Guidelines to build a Benchmark

Check the exporter on a dummy from HuggingFace

strict = ?

The exporter relies on torch.export.export(). It exposes a parameter called strict: bool = True (true by default). The behaviour is different in some specific configuration. Page Summary goes through many kind of model and tells which one is supported and how it is converted.

decompositions

Function torch.export.export() produces an torch.export.ExportedProgram. This class has a method torch.export.ExportedProgram.run_decompositions() which converts the graph into another, usually longer but using a reduced set of functions or primitive. The converter to ONNX has less functions to support to convert this second graph.

Issues

See Issues with torch.export.export.

torch.onnx.export: export to ONNX¶

These examples relies on torch.onnx.export().

Simple Case

Linear Regression and export to ONNX

Dynamic Shapes

Dynamic shapes should be utilized to create a model capable of handling inputs with varying shapes while maintaining the same rank. Section torch.export.export: export to a Graph provides a couple of examples on how to define them, as their definition aligns with those used in torch.export.export().

Control Flow

torch.onnx.export and a model with a test

Custom Operators

Submodules

torch.onnx.export: Rename Dynamic Shapes

Models

torch.onnx.export and Phi-2

Optimization

It is recommended to optimize the obtained model by running method torch.onnx.ONNXProgram.optimize(). It removes many unncessary nodes (Identity, multiplication by 1) and other patterns. It tries to find patterns it knows how to optimize. See Pattern-based Rewrite Using Rules With onnxscript.

Issues

You can post issues in pytorch/issues and label it with module:onnx if you find an issue.

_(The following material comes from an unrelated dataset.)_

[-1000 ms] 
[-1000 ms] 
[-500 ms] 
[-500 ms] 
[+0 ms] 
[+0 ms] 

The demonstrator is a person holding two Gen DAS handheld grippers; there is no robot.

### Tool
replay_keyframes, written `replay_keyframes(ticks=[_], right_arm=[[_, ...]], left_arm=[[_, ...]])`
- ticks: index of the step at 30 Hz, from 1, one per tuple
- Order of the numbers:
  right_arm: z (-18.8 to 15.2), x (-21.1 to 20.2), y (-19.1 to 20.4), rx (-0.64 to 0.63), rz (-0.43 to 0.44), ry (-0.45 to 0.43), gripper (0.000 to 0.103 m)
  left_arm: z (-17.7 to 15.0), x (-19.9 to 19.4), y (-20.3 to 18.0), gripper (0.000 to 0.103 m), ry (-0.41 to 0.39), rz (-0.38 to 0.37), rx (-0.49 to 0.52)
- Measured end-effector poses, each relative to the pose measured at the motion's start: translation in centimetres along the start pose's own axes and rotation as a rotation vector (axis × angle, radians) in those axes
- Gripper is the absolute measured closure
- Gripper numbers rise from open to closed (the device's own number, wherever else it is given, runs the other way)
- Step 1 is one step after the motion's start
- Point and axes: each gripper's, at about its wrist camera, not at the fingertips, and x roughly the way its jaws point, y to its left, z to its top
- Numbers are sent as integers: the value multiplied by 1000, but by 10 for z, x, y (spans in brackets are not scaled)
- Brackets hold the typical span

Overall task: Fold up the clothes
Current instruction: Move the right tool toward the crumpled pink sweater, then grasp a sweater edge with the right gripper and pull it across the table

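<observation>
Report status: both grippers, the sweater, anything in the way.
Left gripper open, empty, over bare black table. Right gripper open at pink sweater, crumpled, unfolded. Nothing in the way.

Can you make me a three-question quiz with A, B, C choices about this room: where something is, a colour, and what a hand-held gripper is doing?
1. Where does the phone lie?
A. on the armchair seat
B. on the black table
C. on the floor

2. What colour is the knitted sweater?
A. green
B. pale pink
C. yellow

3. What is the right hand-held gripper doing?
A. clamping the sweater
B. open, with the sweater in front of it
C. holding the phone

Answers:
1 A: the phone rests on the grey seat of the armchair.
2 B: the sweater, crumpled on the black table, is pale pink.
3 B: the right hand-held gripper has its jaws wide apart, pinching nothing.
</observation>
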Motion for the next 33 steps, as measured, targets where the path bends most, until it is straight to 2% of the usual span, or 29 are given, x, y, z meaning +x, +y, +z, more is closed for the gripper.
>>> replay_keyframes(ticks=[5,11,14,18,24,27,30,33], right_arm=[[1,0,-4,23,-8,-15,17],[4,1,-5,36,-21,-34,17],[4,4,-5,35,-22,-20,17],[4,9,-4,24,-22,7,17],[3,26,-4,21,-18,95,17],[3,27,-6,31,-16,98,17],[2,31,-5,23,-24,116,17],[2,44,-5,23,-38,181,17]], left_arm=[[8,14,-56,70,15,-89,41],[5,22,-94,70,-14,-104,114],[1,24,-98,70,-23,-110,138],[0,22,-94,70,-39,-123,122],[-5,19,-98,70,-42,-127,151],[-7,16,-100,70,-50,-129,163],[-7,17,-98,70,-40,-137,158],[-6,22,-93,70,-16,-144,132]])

Frequent Exceptions or Errors with the Exporter¶

Unsupported functions or classes

If the converter to onnx fails, function torch_export_patches may help solving some of them. The ocumentation of this function gives the list of issues it can bypass.

from onnx_diagnostic.torch_export_patches import torch_export_patches

with torch_export_patches():
    # export to onnx with (model, inputs, ...)

If the input contains a cache class, you may need to patch the inputs.

from onnx_diagnostic.torch_export_patches import torch_export_patches

with torch_export_patches(patch_transformers=True) as modificator:
    inputs = modificator(inputs)
    # export to onnx with (model, inputs, ...)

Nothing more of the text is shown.